When Abid took over the Hyderabad captaincy from the cerebral and celebrated M L Jaisimha, he was determined to make a strong impression. He was solemnity personified as he addressed the team just before taking the field in his first Ranji Trophy match as captain. "Boys, I want you to play tight, mean cricket. I want us to give not LESS than 40 runs in the first hour." He had meant to say "not MORE than 40 runs," and the giggles and suppressed guffaws that interrupted him, spoiled his speech somewhat, but it was a happy Hyderabad team that took the field that morning.
When the mood captured him, Abid could be the life and soul of the party. He was great company while travelling with the Hyderabad team, taking part in crazy card games devised by M A K Pataudi, or singing calypso songs he learnt in the Caribbean. His favourite line was "Great India bowler Abid Ali" which he sang with gusto.Few cricketers exploited their talent better. Abid Ali was an honest-to-goodness medium pacer, who could also bat aggressively. He made a sensational Test debut in 1967 when he took 6 for 55 against Australia at Brisbane, following it up with two brilliant innings of 78 and 81 opening the innings in the Sydney Test.Abid took his cricket with him when he migrated to the USA by the end of the 1970s. There, he was an active participant in the local cricket scene in Los Angeles and coached many Indian, Pakistani and other immigrant groups still passionate about cricket. He always wanted to come back to India on a coaching assignment and even had stints as the coach of the Andhra team. He has also coached the UAE team.

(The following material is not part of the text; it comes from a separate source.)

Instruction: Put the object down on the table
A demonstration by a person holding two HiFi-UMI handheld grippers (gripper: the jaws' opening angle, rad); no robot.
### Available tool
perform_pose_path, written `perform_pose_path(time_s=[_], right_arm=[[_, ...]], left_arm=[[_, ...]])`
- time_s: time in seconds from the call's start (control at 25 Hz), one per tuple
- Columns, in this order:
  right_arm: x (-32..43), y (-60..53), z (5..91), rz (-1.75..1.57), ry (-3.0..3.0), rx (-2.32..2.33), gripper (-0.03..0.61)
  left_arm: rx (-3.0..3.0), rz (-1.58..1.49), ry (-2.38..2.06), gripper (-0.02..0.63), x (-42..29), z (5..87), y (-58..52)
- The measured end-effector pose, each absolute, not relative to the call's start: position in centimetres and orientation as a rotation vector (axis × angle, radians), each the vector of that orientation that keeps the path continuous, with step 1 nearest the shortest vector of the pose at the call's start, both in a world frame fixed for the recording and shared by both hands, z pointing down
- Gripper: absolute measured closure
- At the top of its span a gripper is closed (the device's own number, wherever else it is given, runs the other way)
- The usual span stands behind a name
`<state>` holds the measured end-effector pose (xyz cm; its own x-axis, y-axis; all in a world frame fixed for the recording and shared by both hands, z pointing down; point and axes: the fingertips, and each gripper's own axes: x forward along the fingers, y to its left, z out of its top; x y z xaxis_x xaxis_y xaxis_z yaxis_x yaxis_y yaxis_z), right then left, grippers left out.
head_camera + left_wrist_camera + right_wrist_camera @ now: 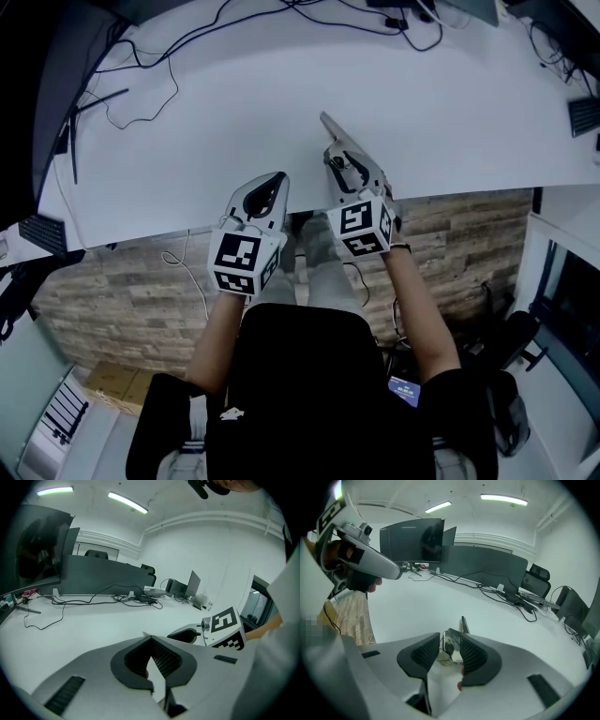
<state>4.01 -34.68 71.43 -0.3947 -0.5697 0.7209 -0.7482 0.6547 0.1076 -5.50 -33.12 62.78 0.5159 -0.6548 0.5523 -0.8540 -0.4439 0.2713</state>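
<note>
**Right hand-held gripper has the object, parked close to the near edge: drop risk**

Right hand-held gripper [449, 641]: jaws nearly together, clamped on one end of a thin silvery-grey metal piece [333, 128]. A flat narrow strip sticks out past the tips. Can't identify what it is.

Position: the object is over the white tabletop [234, 112], close to the near edge and a bit right of the middle, with the strip pointing toward the far edge. Can't tell whether the strip's far tip is touching the surface yet. Not released.

Left hand-held gripper [150, 638]: jaw tips together, nothing between them, sitting just beside the right one at the same near edge.

What could go wrong, my read:
- Letting go here leaves little margin to the near edge. A slight pull-back on opening could take the piece off the edge to the floor.
- It is held by one end only, so the long strip could pivot in the pads and land tip-first.
- Metal on a smooth top will likely bounce or skate if released from above the surface.
- The left one is close enough to knock it.

Black cables [187, 42] along the far edge are well apart, no issue.
</note>
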Motion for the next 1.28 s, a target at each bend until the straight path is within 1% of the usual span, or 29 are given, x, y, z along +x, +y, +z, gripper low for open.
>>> perform_pose_path(time_s=[0.36,0.44,0.56,0.68,1.0,1.28], right_arm=[[4.8,-34.8,68.7,0.329,-2.123,1.099,0.460],[5.0,-35.1,67.7,0.348,-2.131,1.129,0.471],[5.5,-35.6,65.8,0.345,-2.135,1.194,0.508],[5.8,-36.0,63.9,0.337,-2.137,1.248,0.526],[6.5,-36.4,58.4,0.269,-2.153,1.356,0.551],[7.8,-36.6,52.9,0.280,-2.181,1.494,0.554]], left_arm=[[2.267,0.502,-1.239,0.601,-5.6,61.1,-33.3],[2.280,0.502,-1.244,0.601,-5.6,60.3,-33.5],[2.306,0.497,-1.250,0.601,-5.7,58.8,-33.8],[2.332,0.488,-1.258,0.601,-5.9,57.2,-34.0],[2.408,0.469,-1.263,0.601,-5.8,53.6,-34.5],[2.482,0.423,-1.316,0.601,-6.1,49.6,-35.5]])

When I look back on those treasured days of essentially amateur cricket with gratitude for my good fortune in getting to rub shoulders with the likes of Abid, I tend to remember the lighter moments rather than the grim ones of toil in the sun. Especially memorable was a team meeting at Bangalore after Abid had launched a typically unorthodox assault on Karnataka’s world class spin attack of Prasanna and Chandrasekhar, pulling the straight deliveries from off stump, cutting vicious off-breaks leaving all three stumps completely unguarded for boundaries, and randomly charging down the wicket without regard to length or line. “I was very relaxed today, Skip,” he told Jaisimha at the meeting. Pat came the retort from one of his senior colleagues: “Of course, you were relaxed. Only for us watching you was the tension unbearable.”